Dodi Fayed, 41, was one such someone. British papers began to link them romantically only last month, when they were photographed embracing on Dodi's yacht in the Mediterranean (a shot that will eventually bring the photographer a reported $4.5 million). On Aug. 21 Diana and Dodi flew to St-Tropez for their third vacation together in five weeks. They had met nearly 10 years ago at Smith's Lawn, Windsor, when Dodi's polo team played, and beat, Prince Charles's. By then Dodi's father was well on his way to purchasing a string of British icons, starting with Harrods in 1985, a castle in Scotland and the Fulham pro-soccer club. After Royal Military College at Sandhurst, Dodi pursued a career on the financial side of Hollywood, parlaying family money into producer credits on films from ""Chariots of Fire'' to ""The Scarlet Letter.'' But Dodi was much better known for polo ponies and beautiful companions, including the model Kelly Fisher, who last month sued him for breach of contract--because, she said, he had promised to marry her before he took up with Diana.

Within hours of Diana's death, Charles boarded a Royal Air Force jet at Northolt, outside London, to fly to Paris with the princess's two sisters.
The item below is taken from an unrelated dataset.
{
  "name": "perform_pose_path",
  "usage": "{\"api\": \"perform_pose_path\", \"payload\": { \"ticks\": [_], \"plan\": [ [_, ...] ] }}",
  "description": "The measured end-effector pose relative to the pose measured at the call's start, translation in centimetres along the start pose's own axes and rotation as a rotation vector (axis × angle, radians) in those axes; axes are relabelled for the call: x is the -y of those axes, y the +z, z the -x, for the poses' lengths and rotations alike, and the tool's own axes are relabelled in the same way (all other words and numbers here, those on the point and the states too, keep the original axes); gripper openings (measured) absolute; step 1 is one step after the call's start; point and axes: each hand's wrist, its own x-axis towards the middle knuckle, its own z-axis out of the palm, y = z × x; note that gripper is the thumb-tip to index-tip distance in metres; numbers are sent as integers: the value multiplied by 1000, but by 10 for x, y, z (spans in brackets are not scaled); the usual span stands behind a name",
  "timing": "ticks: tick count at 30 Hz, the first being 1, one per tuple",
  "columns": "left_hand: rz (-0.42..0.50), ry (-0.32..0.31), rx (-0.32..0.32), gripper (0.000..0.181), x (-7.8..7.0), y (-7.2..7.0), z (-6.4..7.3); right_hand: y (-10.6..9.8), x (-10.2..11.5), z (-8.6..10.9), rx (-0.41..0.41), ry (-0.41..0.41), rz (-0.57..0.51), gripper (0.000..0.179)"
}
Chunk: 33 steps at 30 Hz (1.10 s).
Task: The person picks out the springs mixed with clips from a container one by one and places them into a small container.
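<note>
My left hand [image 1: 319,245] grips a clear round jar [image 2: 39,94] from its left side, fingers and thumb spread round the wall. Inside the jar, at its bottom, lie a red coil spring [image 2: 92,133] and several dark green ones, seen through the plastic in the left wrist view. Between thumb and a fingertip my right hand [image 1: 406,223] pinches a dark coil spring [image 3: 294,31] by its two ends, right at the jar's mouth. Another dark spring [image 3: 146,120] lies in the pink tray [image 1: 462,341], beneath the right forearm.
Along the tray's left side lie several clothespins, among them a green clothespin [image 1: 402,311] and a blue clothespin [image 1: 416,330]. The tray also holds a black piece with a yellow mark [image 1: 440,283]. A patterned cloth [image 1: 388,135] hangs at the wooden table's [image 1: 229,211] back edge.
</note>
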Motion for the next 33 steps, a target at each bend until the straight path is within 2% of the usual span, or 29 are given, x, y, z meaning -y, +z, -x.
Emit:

They were expected to travel to SalpEtriEre and accompany Diana's body home. As the week began, her funeral arrangements were still uncertain. It was not clear whether the Princess of Wales would have a private funeral or a state ceremony, whose public pomp and majesty would stand as a tragic bookend to her storybook wedding. In her death as in her life, Diana straddled the world where fairy tales come true and the world where babies die of AIDS; she was The Princess, and she was of the people, and she was gone.

As she returned from a luxurious vacation on the French Riviera and looked forward to rejoining her two sons in Britain, Princess Diana's life was suddenly cut short inside a Paris tunnel. The events leading up to her death:

1 After dining at the Ritz Hotel, Princess Diana and her companion, Emad (Dodi) Fayed, left through a back door in an attempt to avoid press photographers.

2 They drove southwest toward Dodi's father's town house with several paparazzi in tow. At the wheel was a hotel security man; a bodyguard also accompanied them.

3 Chased by at least one photographer on a motorcycle, their Mercedes raced along the Cours la Reine and entered a tunnel beneath the Place de l'Alma.

4 Shortly after midnight, the car smashed into a concrete column at a speed of about 85 mph. It then bounced off a wall, flipping 180 degrees.

5 Fayed and the driver died instantly; Princess Diana and the bodyguard were rushed to the hospital in critical condition. Diana suffered massive lung and chest injuries. Doctors managed to close a wound to Diana's left pulmonary vein, but two hours of heart massage failed to revive her. She was pronounced dead at 4 a.m.